**WORK TO COMPLETE:** An exact copy of all the data is required, with pictures left out.

**SUPPLIED MATERIAL:**

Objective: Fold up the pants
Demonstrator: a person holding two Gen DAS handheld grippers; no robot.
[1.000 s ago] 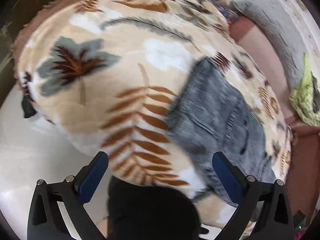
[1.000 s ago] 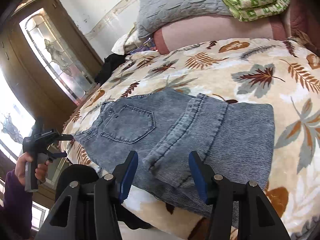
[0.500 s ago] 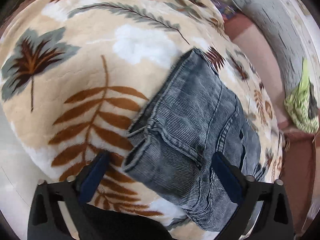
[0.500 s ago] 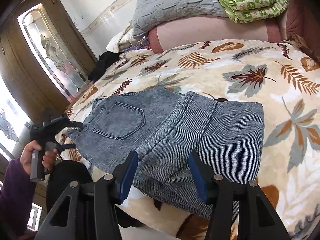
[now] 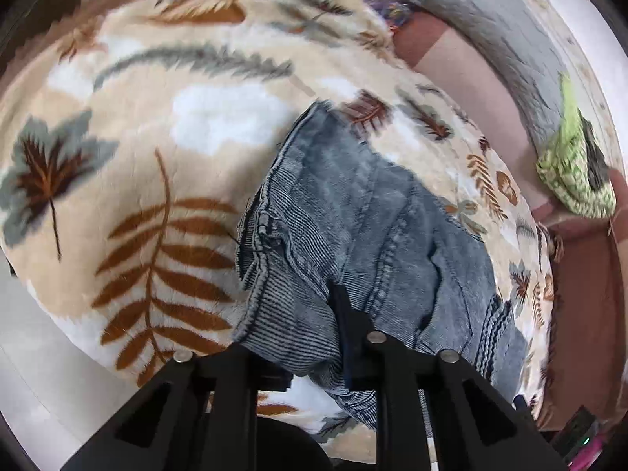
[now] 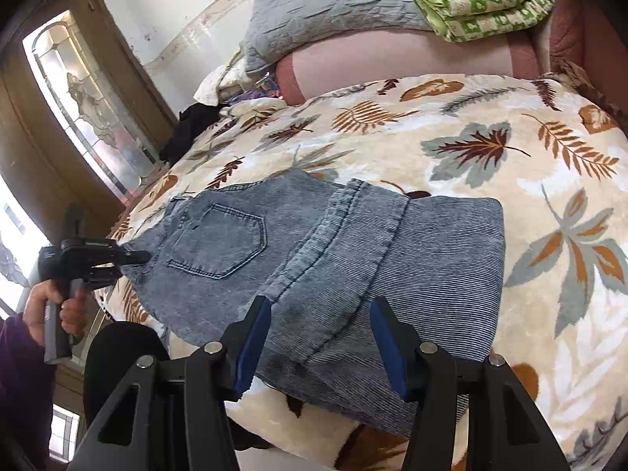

**EXPECTED ANSWER:**
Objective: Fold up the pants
Demonstrator: a person holding two Gen DAS handheld grippers; no robot.
[1.000 s ago] 
[1.000 s ago] 
[0.500 s ago] 
[0.500 s ago] 
[now] 
[now] 

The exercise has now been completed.